- Your goal
Every record that follows must be set down word for word.

Recorded data
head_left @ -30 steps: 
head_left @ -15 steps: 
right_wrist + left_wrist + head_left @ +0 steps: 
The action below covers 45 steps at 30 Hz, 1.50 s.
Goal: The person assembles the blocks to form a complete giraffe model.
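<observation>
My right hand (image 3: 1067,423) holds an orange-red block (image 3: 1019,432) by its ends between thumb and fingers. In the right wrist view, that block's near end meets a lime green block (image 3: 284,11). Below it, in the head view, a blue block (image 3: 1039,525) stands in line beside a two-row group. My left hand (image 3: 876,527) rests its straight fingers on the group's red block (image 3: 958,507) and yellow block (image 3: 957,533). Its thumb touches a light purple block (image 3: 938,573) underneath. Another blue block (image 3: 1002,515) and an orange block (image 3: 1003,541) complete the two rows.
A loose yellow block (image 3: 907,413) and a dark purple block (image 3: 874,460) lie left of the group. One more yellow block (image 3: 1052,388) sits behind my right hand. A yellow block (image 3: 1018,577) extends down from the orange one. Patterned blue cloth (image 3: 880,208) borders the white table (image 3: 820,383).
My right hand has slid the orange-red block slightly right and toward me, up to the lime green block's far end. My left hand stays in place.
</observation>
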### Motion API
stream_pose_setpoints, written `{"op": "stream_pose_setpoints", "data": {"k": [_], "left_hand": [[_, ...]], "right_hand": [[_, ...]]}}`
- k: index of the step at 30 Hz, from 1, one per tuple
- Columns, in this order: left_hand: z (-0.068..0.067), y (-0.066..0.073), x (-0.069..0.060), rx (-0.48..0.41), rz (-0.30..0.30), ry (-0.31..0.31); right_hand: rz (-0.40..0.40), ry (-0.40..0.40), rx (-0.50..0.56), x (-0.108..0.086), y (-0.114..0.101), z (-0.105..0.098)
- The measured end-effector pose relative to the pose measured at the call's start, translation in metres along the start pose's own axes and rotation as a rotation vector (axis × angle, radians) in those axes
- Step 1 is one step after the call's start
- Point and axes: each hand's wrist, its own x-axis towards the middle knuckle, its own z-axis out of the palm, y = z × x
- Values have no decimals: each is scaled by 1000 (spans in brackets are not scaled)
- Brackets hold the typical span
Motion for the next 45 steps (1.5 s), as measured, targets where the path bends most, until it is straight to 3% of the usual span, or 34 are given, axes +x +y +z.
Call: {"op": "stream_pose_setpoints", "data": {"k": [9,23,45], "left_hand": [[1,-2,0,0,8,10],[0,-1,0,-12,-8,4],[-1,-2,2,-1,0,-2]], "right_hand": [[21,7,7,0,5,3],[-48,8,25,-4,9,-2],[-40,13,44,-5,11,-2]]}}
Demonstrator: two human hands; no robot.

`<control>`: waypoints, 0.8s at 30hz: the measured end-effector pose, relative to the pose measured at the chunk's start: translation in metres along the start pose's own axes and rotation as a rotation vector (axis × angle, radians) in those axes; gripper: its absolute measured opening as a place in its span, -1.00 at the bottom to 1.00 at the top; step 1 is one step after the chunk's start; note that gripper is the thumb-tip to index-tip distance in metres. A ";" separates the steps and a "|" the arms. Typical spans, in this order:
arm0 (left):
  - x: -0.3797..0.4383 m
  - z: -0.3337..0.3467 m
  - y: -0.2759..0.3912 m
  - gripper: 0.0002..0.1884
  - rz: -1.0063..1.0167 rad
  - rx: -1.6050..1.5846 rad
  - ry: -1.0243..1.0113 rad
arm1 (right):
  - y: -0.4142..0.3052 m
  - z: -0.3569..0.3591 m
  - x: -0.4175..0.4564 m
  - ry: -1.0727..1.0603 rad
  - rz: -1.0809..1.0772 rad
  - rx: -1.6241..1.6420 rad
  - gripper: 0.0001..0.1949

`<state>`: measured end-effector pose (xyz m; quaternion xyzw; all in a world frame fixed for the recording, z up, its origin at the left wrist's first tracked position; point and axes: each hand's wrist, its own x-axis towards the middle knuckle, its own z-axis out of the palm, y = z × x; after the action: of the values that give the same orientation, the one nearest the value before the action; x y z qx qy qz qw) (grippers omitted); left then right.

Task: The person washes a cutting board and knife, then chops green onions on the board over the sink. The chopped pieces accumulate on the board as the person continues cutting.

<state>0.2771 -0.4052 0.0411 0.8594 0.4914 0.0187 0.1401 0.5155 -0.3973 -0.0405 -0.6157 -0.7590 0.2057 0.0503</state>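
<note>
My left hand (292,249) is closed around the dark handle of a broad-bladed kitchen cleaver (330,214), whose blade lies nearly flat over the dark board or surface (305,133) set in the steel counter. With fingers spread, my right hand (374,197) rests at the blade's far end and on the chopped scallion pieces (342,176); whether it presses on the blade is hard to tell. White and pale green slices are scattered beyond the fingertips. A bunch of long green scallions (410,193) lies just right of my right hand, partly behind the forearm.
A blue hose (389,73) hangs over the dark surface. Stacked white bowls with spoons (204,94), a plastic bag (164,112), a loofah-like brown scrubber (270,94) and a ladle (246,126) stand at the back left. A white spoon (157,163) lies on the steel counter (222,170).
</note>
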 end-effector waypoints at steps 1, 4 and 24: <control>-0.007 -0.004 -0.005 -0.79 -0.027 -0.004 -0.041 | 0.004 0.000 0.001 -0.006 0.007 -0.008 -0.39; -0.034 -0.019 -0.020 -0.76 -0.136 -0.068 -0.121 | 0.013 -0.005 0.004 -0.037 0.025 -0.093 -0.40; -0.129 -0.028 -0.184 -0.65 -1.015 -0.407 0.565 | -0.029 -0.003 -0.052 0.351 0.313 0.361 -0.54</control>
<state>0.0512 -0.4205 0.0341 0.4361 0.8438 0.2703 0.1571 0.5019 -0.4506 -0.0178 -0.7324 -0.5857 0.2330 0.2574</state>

- Exercise answer
head_left @ -30 steps: 
head_left @ -15 steps: 
right_wrist + left_wrist + head_left @ +0 steps: 
The action below covers 45 steps at 30 Hz, 1.50 s.
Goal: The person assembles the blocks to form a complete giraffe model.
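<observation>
My right hand (image 3: 1067,423) holds an orange-red block (image 3: 1019,432) by its ends between thumb and fingers. In the right wrist view, that block's near end meets a lime green block (image 3: 284,11). Below it, in the head view, a blue block (image 3: 1039,525) stands in line beside a two-row group. My left hand (image 3: 876,527) rests its straight fingers on the group's red block (image 3: 958,507) and yellow block (image 3: 957,533). Its thumb touches a light purple block (image 3: 938,573) underneath. Another blue block (image 3: 1002,515) and an orange block (image 3: 1003,541) complete the two rows.
A loose yellow block (image 3: 907,413) and a dark purple block (image 3: 874,460) lie left of the group. One more yellow block (image 3: 1052,388) sits behind my right hand. A yellow block (image 3: 1018,577) extends down from the orange one. Patterned blue cloth (image 3: 880,208) borders the white table (image 3: 820,383).
My right hand has slid the orange-red block slightly right and toward me, up to the lime green block's far end. My left hand stays in place.
</observation>
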### Motion API
stream_pose_setpoints, written `{"op": "stream_pose_setpoints", "data": {"k": [_], "left_hand": [[_, ...]], "right_hand": [[_, ...]]}}`
- k: index of the step at 30 Hz, from 1, one per tuple
- Columns, in this order: left_hand: z (-0.068..0.067), y (-0.066..0.073), x (-0.069..0.060), rx (-0.48..0.41), rz (-0.30..0.30), ry (-0.31..0.31); right_hand: rz (-0.40..0.40), ry (-0.40..0.40), rx (-0.50..0.56), x (-0.108..0.086), y (-0.114..0.101), z (-0.105..0.098)
- The measured end-effector pose relative to the pose measured at the call's start, translation in metres along the start pose's own axes and rotation as a rotation vector (axis × angle, radians) in those axes
- Step 1 is one step after the call's start
- Point and axes: each hand's wrist, its own x-axis towards the middle knuckle, its own z-axis out of the palm, y = z × x
- Values have no decimals: each is scaled by 1000 (spans in brackets are not scaled)
- Brackets hold the typical span
Motion for the next 45 steps (1.5 s), as measured, targets where the path bends most, until it is straight to 3% of the usual span, or 34 are given, axes +x +y +z.
Call: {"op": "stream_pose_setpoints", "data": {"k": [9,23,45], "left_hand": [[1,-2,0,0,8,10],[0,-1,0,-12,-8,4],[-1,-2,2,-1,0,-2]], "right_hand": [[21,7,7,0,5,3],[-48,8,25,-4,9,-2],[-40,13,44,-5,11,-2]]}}
Demonstrator: two human hands; no robot.

`<control>`: waypoints, 0.8s at 30hz: the measured end-effector pose, relative to the pose measured at the chunk's start: translation in metres along the start pose's own axes and rotation as a rotation vector (axis × angle, radians) in those axes; gripper: its absolute measured opening as a place in its span, -1.00 at the bottom to 1.00 at the top; step 1 is one step after the chunk's start; note that gripper is the thumb-tip to index-tip distance in metres. A ";" separates the steps and a "|" the arms. Typical spans, in this order:
arm0 (left):
  - x: -0.3797..0.4383 m
  - z: -0.3337..0.3467 m
  - y: -0.2759..0.3912 m
  - gripper: 0.0002..0.1884
  - rz: -1.0063..1.0167 rad
  - rx: -1.6050..1.5846 rad
  - ry: -1.0243..1.0113 rad
arm1 (right):
  - y: -0.4142..0.3052 m
  - z: -0.3569..0.3591 m
  - x: -0.4175..0.4564 m
  - ry: -1.0727..1.0603 rad
  - rz: -1.0809..1.0772 rad
  - rx: -1.6241..1.6420 rad
  - gripper: 0.0001..0.1949

`<state>`: measured end-effector pose (xyz m; quaternion xyzw; all in a world frame fixed for the recording, z up, its origin at the left wrist's first tracked position; point and axes: each hand's wrist, its own x-axis towards the middle knuckle, its own z-axis out of the palm, y = z × x; after the action: of the values that give the same orientation, the one nearest the value before the action; x y z qx qy qz qw) (grippers omitted); left then right.

Task: The person washes a cutting board and knife, then chops green onions on the board over the sink. The chopped pieces accumulate on the board as the person continues cutting.

<state>0.2771 -0.4052 0.0411 0.8594 0.4914 0.0187 0.1401 0.5155 -0.3973 -0.0405 -0.6157 -0.7590 0.2057 0.0503</state>
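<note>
My left hand (292,249) is closed around the dark handle of a broad-bladed kitchen cleaver (330,214), whose blade lies nearly flat over the dark board or surface (305,133) set in the steel counter. With fingers spread, my right hand (374,197) rests at the blade's far end and on the chopped scallion pieces (342,176); whether it presses on the blade is hard to tell. White and pale green slices are scattered beyond the fingertips. A bunch of long green scallions (410,193) lies just right of my right hand, partly behind the forearm.
A blue hose (389,73) hangs over the dark surface. Stacked white bowls with spoons (204,94), a plastic bag (164,112), a loofah-like brown scrubber (270,94) and a ladle (246,126) stand at the back left. A white spoon (157,163) lies on the steel counter (222,170).
</note>
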 end-effector waypoints at steps 1, 4 and 24: <control>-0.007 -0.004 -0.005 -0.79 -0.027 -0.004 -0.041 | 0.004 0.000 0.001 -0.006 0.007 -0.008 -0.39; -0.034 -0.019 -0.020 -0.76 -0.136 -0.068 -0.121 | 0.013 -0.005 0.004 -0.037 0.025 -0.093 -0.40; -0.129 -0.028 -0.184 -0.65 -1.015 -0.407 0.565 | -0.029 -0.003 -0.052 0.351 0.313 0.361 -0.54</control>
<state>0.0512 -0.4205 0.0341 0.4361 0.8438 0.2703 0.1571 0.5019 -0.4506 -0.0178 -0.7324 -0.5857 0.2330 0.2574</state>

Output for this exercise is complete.